It’s a Land Rover alright, but of a very particular kind – it’s called the “half ton lightweight,” although it’s actually not as light as the name or materials used would imply.
The story of the Land Rover half-ton lightweight begins with the Westlund Wessex, a derivative of the Sikorsky H-34 Helicopter. The half-ton lightweight was specifically created to be air-shipped and air-dropped by the Wessex and the Armstrong-Whitworth Argosy cargo plane.
It was meant for use in far-flung destinations like Borneo, where Commonwealth forces were involved in a three-year conflict with Indonesia during the truck’s development.
Though the lightweight probably wouldn’t have been a ton of use in Borneo, Land Rover and the Ministry of Defence had long wanted a vehicle that could be positioned by air – the Wessex made that possible, if difficult.
The regular 88” Land Rover SII was not a heavy vehicle, but army trucks required heavy batteries, larger tankage, and beefed up components – a military SII was well beyond the Wessex’s 2,500-lb. lift capacity. There was also no way to make the long-wheelbase Land Rover light enough to be lifted by the Wessex, so development had to concentrate on modifying the 88” truck.
Building the Lightweight
Starting in early 1965, work began in earnest on stripping down the 88 to the bare essentials for the mission. The British Ministry of Defense had some specific requirements beyond being able to be lifted by the Wessex. The standard Land Rover engine and gearbox had to remain, for commonality with the regular army Land Rovers, and the vehicle had to be small enough to fit in the Argosy.
The quarter-ton 88” Army SII was stripped down and rebuilt using only what was needed, and aluminum was substituted for steel where possible. A military vehicle, the “styling” was purely form-follows-function. It’s an odd looking vehicle but “boulevard cruisin’” was definitely not it’s raison d’etre.

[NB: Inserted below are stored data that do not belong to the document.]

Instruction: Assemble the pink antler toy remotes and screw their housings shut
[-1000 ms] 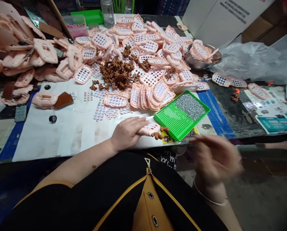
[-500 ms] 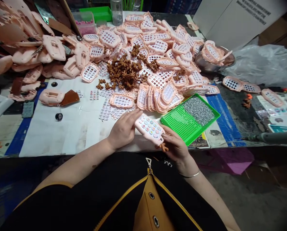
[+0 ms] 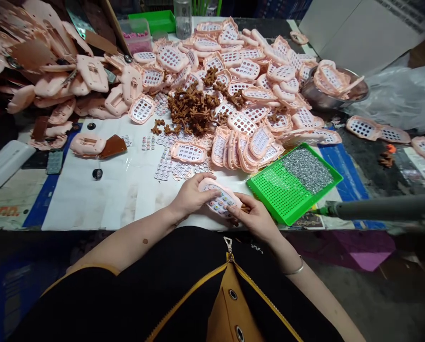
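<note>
A pink toy phone [image 3: 215, 186] with round coloured buttons on its white face lies tilted between my hands, close to the table's front edge. My left hand [image 3: 192, 198] is closed round its upper left end, the thumb lying across the buttons. At the lower right end my right hand [image 3: 258, 218] grips it, thumb on the face near the bottom buttons. Brown plastic bits poke out by my right fingers, partly hidden. Just beyond, pink phone shells [image 3: 242, 149] lean in a row beside button sheets [image 3: 163, 167] and a heap of brown figure-like pieces [image 3: 191, 109].
Right of my hands sits a green perforated tray [image 3: 269, 190] holding small silvery screws [image 3: 306, 171]. A grey power screwdriver [image 3: 383, 209] reaches in from the right. Pink shells pile at the back and left. A metal bowl [image 3: 312, 97] of shells stands at right.
My left thumb has moved onto the buttons, and my right thumb now presses on the phone's face. The phone has come slightly lower. The view has shifted, and the power screwdriver reaches further in.
</note>
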`<action>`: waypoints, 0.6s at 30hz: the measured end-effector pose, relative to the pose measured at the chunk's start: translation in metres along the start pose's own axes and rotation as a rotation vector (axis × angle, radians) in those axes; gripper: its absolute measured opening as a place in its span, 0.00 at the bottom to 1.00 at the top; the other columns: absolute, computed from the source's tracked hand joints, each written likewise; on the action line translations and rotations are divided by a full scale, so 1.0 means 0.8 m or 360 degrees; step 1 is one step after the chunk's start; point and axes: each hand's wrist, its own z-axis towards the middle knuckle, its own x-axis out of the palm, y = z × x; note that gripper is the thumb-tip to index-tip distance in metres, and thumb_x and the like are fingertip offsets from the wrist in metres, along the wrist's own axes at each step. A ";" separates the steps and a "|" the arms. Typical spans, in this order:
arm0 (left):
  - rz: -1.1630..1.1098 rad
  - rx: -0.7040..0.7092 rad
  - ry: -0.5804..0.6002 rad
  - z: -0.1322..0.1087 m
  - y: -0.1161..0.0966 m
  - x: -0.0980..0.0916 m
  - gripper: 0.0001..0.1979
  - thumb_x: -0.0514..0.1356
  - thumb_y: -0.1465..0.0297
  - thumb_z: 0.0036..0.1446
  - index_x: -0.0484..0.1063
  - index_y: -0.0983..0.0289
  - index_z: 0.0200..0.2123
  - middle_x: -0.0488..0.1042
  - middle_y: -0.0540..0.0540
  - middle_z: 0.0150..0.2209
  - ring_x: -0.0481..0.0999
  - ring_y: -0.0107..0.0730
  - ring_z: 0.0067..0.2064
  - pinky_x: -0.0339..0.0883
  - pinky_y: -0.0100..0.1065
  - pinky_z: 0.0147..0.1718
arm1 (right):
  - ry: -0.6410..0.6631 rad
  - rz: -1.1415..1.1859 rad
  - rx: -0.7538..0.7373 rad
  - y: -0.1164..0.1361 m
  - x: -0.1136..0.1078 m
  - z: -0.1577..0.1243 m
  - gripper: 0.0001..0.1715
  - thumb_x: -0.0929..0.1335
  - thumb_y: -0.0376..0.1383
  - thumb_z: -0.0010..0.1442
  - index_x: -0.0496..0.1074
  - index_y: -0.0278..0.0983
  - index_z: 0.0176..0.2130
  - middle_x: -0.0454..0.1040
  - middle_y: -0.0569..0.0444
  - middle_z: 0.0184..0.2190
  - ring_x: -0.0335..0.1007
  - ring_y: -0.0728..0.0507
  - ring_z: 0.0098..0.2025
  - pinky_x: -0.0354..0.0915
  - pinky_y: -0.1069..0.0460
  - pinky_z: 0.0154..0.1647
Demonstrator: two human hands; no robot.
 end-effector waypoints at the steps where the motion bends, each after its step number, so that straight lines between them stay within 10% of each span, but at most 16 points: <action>1: 0.0026 0.0028 -0.0013 -0.001 -0.001 0.002 0.20 0.70 0.71 0.39 0.72 0.65 0.38 0.73 0.47 0.29 0.72 0.27 0.32 0.68 0.29 0.34 | -0.0019 -0.0072 0.0012 0.006 0.002 0.001 0.34 0.76 0.54 0.45 0.77 0.36 0.46 0.79 0.51 0.30 0.73 0.44 0.27 0.71 0.51 0.26; 18: 0.1007 0.0796 0.0181 0.013 0.017 0.003 0.24 0.67 0.61 0.51 0.72 0.62 0.50 0.74 0.60 0.53 0.73 0.44 0.53 0.65 0.40 0.54 | 0.0054 -0.0484 0.0052 0.020 -0.033 0.020 0.28 0.75 0.56 0.42 0.81 0.37 0.33 0.81 0.48 0.29 0.77 0.36 0.35 0.73 0.49 0.38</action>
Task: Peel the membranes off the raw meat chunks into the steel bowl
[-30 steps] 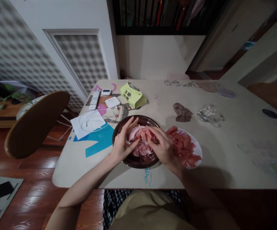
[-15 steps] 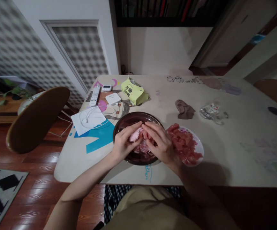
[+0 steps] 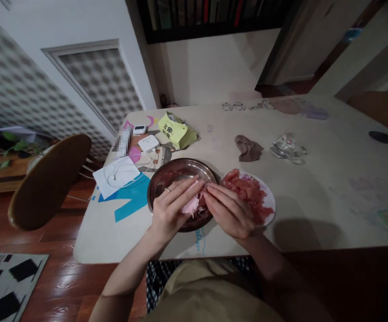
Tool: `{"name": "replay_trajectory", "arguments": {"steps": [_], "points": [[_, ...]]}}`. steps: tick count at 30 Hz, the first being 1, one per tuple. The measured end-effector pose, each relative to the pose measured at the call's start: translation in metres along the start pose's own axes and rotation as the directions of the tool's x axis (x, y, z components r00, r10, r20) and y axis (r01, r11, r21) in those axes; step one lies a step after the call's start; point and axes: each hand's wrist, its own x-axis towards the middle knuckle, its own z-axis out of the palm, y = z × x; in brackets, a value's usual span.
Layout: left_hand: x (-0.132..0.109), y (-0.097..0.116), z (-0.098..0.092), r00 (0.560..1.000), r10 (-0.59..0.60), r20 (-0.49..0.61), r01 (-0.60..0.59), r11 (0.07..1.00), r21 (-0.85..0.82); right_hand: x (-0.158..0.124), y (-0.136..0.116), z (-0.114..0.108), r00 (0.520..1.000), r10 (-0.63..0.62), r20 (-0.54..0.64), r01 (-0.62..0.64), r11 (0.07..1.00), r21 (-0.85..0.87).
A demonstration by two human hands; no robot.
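Over the metal bowl (image 3: 183,163), my left hand (image 3: 170,210) is closed round a pale pink piece of raw meat (image 3: 191,205). My right hand (image 3: 229,210) has its fingers pinched together at the right end of that meat, above the bowl's right rim. Part of the meat is hidden under my fingers. Right beside the bowl, a white plate (image 3: 270,197) holds a heap of raw red meat pieces (image 3: 246,188), and my right forearm and hand cover its near left side.
On the table (image 3: 301,197) lie a brown cloth (image 3: 248,148) and a clear crumpled plastic item (image 3: 287,148). A yellow-green bag (image 3: 177,130), a white box (image 3: 148,143), a small timer (image 3: 140,129) and white paper with a cable (image 3: 116,176) lie left. A chair (image 3: 49,183) stands at the left.
The view has shifted, so the table contents appear further left. My hands have moved toward the bowl's near right side, and more of the bowl's inside shows at the back.
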Motion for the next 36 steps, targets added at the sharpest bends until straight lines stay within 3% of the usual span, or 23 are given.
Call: {"name": "replay_trajectory", "arguments": {"steps": [1,3,12,20,23,30,36], "points": [[0.002,0.003,0.001,1.0,0.01,0.024,-0.011,1.0,0.003,0.0,0.0,-0.005,0.997,-0.081,-0.021,0.079,0.995,-0.064],[0.007,0.008,0.004,0.997,0.034,0.063,-0.034,0.999,0.01,0.0,0.0,-0.014,0.989,-0.125,-0.075,0.115,0.986,-0.123],[0.025,0.028,0.037,0.997,0.044,0.064,-0.043,0.999,-0.02,-0.013,0.012,-0.038,0.975,0.093,-0.2,-0.098,0.995,-0.018],[0.031,0.052,0.056,0.995,0.042,0.088,-0.037,0.997,-0.063,-0.037,0.015,-0.078,0.999,0.048,-0.003,-0.049,0.995,-0.082],[0.03,0.059,0.065,0.995,0.063,0.08,-0.059,0.997,-0.047,-0.042,0.015,-0.09,0.994,0.1,0.046,-0.096,0.992,-0.08],[0.031,0.062,0.082,0.997,-0.005,0.079,0.012,0.996,-0.091,-0.044,0.029,-0.085,0.982,0.141,-0.122,-0.15,0.986,-0.069],[0.033,0.061,0.082,0.993,-0.032,0.118,0.045,0.992,-0.116,-0.042,0.032,-0.087,0.965,0.249,-0.081,-0.243,0.967,0.074]]}}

For sizing on the airplane, the lightweight was 4” narrower, with redesigned axles and shorter half-shafts allowing it to fit on a standard pallet and minimal overhangs all around.
It came in at 2,650-lb., over the target, but by then the Wessex had gotten more power and lift. Many components of the lightweight were designed to be easy to remove and refit for air shipping, since at the time the truck was designed, the Wessex could only lift it if certain components were removed. In practice, most components stayed on all the time because of the increase in load capacity of the helicopter over time.
The trucks also weren’t air-shipped by the helicopter very often – even during the Falklands war, when the trucks were shipped this way sometimes, not very many were actually deployed using the helicopters.
Other Militaries & Replacement
From the prototype phase in 1966, the truck began production in the fall of 1968. At first, the SIIa “Airportable” was built only for the British armed forces, but the model continued with SIII updates in 1973, now being built for other militaries and locales (Belgium, Guyana, Holland, Jamaica, Libya, NATO, Saudi Arabia, Sudan, and notably both Indonesia and Brunei).
Production of the half-ton lightweight continued into 1984 and about 18,000 were made overall before being replaced by the Army variant of the Land Rover 90. Headlights migrated to the “wings” in 1970, and a chunky bumper marked out later cars, some of which were also powered by diesel fours.